The fancy dress party was fantastic. Maria went as the Statue of Liberty. Mark actually painted himself blue and went as a Smurf. He looked brilliant. I just zipped myself slightly in my suitcase and went as a suitcase. The highlight of the night though was ‘Rush Rush’ doing ‘Rush Rush’ again.

I am glad Haddock is not here to see me as a piece of luggage.

 

Haddock.

 

In any nation he’s a lovely thought. I have to say I haven’t thought about him quite so much since I’ve been here.

Sunday 11.8.91

4.56 p.m.

Mark can’t get the blue paint off himself. He is worried he is going to look like a Smurf forever.

I’ve moved on to Polish sangria stuff. The vodka was actually in danger of killing me.

Monday 12.8.91

8.55 p.m.

We are pausing for a word from OTTO!

 

Rae dear friend!

Thanks God I met you at this camp. You’re incredibly good at taking it easy and I’ll never forget you.

When I met people from Britain I always got the impression thet they pretend all the time but after I met you I’m no longer sure about it. You’ve really natural! Keep it up!

What you told me gave me some stuff to think about!

You are good table tennis but you should work on your backhand – you haven’t quite got it yet.

If there is anything you’d like to have (that you haven’t got yet, which is not much I’m sure) don’t hesitate to tell me about it. I’d even jump up to the sky to get one of the stars and give it to you. You’re really worth it!

My English may be not the best yet but I’m able to speak my mind almost fully so I won’t take this advice of yours (as to changing to Polish in my diary).

As anything else you wrote me goes – I’ll seriously think about it.

And believe me, your head should be decorated with real stars.

Otto X

I have no idea what I said to him or told him what to do – I was pissed.

Tuesday 13.8.91

10.45 p.m.

We did the fashion show today. Angela is FAB at her job. Britain should send her everywhere in the world to teach. Everyone would love us.

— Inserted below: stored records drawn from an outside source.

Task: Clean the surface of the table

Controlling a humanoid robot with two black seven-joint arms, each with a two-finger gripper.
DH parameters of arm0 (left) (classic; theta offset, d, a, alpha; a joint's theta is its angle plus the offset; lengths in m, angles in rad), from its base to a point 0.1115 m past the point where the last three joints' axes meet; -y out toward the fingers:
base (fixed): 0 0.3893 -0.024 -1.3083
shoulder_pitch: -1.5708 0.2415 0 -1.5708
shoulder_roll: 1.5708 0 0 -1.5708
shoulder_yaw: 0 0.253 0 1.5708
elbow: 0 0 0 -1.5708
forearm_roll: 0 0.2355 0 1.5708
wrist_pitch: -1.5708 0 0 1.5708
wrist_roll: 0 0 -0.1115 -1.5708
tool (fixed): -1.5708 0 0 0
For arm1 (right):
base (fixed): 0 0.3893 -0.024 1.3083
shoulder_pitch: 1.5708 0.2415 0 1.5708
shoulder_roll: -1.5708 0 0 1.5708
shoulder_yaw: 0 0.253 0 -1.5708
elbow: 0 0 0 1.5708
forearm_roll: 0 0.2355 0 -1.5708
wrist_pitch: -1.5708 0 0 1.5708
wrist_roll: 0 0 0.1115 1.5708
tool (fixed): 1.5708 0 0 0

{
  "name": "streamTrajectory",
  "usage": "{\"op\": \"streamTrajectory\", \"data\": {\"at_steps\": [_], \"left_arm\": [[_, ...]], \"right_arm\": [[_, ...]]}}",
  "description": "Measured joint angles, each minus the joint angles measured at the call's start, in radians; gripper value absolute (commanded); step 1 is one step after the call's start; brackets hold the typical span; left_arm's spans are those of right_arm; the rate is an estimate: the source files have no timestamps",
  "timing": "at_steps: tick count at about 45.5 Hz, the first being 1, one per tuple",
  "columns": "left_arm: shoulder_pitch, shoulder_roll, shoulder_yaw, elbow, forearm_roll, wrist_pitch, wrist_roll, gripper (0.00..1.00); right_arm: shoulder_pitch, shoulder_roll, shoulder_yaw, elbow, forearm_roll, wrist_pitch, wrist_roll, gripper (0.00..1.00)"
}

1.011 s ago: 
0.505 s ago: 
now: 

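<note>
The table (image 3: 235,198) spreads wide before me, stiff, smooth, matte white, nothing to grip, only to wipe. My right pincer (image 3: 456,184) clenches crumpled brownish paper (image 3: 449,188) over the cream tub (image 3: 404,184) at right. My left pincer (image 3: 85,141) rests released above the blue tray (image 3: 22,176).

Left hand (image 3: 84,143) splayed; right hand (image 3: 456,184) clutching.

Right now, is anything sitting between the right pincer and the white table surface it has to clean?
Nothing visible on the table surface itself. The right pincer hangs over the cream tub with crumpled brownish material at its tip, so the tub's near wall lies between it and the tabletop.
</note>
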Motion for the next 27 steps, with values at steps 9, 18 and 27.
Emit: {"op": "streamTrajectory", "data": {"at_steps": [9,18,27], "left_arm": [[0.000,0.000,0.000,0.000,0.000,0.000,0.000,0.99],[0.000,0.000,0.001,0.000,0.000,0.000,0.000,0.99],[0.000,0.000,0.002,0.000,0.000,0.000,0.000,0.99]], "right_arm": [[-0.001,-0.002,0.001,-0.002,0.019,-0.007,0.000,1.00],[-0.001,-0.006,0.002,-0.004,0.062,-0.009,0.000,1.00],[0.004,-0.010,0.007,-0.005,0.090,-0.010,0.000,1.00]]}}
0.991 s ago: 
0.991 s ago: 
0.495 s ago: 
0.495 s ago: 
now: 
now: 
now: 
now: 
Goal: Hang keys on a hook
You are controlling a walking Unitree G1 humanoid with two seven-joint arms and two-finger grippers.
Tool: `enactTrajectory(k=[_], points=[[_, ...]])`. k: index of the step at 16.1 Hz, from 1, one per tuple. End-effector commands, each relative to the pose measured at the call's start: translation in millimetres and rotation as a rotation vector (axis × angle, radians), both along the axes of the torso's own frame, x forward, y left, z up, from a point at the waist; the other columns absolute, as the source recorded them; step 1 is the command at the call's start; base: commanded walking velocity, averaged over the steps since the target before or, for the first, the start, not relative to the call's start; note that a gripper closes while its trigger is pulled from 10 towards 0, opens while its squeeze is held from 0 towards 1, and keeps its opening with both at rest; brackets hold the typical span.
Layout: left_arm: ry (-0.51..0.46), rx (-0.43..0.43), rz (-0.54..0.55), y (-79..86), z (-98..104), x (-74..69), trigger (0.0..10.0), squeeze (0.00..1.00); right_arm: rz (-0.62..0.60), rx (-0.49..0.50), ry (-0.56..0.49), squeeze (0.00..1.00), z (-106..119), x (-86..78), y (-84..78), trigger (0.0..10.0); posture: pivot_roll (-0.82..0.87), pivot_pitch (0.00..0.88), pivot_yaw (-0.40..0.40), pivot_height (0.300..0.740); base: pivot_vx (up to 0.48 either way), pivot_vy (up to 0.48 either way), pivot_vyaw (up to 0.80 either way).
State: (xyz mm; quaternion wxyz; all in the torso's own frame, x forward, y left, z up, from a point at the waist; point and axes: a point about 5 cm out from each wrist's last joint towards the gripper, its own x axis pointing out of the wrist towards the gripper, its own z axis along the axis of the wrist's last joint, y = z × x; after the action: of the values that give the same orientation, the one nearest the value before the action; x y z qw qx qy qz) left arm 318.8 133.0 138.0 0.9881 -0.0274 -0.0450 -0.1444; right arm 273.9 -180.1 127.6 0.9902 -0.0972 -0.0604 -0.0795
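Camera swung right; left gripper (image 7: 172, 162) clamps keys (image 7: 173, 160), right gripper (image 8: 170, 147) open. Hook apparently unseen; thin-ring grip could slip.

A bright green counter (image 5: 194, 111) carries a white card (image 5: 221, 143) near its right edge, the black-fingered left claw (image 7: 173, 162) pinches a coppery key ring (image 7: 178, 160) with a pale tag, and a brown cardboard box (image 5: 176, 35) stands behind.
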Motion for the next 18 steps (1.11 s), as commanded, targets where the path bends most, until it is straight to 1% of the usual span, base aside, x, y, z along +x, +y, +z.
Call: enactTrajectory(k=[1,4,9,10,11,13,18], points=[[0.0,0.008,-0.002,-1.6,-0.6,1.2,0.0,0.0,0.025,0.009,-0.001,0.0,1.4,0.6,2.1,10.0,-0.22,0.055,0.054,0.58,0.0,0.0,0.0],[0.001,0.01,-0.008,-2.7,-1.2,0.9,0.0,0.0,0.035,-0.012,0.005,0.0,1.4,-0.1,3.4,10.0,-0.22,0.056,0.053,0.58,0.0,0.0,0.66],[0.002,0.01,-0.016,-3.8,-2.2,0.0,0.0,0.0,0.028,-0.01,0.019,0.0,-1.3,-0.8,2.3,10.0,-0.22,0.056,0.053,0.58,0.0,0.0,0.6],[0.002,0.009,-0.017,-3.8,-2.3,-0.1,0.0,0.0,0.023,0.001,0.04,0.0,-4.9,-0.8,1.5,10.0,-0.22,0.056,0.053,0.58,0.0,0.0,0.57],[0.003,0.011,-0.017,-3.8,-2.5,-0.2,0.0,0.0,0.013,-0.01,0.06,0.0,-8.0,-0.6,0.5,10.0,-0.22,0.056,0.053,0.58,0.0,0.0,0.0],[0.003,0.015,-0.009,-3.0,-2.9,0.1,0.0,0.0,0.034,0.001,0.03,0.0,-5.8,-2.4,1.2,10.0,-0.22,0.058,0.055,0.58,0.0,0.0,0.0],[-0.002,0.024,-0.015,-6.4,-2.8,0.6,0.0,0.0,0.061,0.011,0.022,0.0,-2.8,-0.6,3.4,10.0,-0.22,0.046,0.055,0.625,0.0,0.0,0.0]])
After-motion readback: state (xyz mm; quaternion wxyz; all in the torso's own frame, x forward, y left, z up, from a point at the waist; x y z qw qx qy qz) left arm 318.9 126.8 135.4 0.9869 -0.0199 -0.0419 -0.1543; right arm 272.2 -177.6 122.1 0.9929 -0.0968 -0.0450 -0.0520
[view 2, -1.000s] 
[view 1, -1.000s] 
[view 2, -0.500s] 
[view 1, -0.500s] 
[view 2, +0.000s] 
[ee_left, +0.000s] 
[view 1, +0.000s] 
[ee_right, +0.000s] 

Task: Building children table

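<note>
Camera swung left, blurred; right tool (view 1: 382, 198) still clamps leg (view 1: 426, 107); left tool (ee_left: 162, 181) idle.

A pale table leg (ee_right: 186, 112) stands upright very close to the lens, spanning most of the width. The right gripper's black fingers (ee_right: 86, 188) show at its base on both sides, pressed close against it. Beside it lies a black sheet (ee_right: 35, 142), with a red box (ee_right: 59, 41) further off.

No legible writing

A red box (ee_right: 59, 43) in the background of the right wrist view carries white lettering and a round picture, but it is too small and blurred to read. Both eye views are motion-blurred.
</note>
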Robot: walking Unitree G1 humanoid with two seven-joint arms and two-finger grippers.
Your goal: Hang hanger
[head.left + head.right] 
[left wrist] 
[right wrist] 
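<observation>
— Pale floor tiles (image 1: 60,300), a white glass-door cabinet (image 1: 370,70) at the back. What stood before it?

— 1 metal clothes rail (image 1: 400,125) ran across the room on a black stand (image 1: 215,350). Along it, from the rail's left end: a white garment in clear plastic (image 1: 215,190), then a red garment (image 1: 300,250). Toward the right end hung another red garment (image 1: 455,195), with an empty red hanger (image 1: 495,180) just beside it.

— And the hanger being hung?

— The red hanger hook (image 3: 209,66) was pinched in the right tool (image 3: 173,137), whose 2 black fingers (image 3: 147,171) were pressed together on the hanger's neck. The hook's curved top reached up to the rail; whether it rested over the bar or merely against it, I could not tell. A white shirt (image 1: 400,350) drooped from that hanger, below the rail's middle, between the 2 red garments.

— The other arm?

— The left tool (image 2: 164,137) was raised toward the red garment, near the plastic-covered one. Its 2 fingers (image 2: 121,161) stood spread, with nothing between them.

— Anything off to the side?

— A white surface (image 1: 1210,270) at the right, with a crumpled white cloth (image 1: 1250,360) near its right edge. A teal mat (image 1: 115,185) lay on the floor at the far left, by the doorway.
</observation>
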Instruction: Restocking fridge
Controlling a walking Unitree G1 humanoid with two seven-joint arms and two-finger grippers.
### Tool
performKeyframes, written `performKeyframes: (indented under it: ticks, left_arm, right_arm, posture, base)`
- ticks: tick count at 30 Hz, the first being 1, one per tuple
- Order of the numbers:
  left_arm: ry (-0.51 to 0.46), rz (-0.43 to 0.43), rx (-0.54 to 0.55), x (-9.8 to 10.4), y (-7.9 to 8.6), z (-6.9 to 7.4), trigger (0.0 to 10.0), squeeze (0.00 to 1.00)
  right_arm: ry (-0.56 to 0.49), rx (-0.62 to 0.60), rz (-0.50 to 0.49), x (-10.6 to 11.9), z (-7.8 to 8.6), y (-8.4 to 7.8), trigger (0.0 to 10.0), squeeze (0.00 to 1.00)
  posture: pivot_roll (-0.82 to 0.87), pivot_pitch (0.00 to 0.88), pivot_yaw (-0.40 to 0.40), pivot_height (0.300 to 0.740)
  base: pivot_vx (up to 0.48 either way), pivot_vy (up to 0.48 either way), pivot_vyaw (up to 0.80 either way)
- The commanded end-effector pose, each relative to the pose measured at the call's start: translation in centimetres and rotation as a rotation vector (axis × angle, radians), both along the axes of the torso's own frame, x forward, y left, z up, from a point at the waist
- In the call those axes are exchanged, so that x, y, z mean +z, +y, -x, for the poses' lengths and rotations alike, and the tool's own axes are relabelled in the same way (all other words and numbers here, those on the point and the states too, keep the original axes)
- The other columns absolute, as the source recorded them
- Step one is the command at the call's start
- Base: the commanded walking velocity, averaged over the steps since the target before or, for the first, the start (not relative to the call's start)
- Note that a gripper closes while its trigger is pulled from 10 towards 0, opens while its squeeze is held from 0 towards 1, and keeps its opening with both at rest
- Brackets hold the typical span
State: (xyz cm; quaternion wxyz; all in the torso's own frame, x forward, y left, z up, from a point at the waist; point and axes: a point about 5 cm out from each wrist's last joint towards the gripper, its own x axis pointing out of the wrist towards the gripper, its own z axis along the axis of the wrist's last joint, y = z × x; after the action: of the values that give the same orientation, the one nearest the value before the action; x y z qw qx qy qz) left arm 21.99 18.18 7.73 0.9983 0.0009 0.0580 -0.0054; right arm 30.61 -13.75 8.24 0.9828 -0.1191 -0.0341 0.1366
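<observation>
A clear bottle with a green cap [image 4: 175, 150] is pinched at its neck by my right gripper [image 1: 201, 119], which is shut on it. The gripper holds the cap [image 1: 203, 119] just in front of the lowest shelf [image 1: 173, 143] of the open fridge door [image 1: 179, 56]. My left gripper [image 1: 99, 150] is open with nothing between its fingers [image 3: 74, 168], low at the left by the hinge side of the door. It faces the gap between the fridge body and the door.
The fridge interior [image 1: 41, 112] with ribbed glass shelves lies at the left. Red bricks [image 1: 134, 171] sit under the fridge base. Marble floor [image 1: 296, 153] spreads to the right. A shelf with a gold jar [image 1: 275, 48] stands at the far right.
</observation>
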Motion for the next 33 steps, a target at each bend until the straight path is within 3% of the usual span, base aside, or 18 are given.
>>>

It’s the end of school on Thursday (I can’t believe it – it feels like I’ve always been here, in a good way). Anyway we have to do a show. We are doing the Time Warp – mainly because it’s easy to create Rocky Horror costumes with bin bags. Plus we all know the words!

Wednesday 14.8.91

11.35 p.m.

I walked past the nurse’s office today and she dragged me in. She put me on the scales and it was 68! I’ve lost 2 pounds. God knows how. I’ve been eating a lot of cucumber and onion and dancing a lot. Perhaps that’s it. Anyway she SMILED and said ‘Dobry’ which means good in Polish. MAJOR victory for Polish/British relations!

Thursday 15.8.91

11.24 p.m.

We did the Rocky Horror.
The Poles seemed to like it. They like everything though. They are the loveliest, friendliest bunch of people in the world. It’s an amazing place. Seriously, I feel quite emotional about saying goodbye to people tomorrow. REALLY emotional. I know that sounds daft because I’ve only known them for days but it’s all been so intense and – shit – I’m crying – it’s been the thing I’ve sort of needed. Bloody Poland. Whoever would have thought it. And I’ve made it and not fucked it up. Yet. No but I won’t. Mort has been amazing. Just right like she always is and I’ve done something WELL.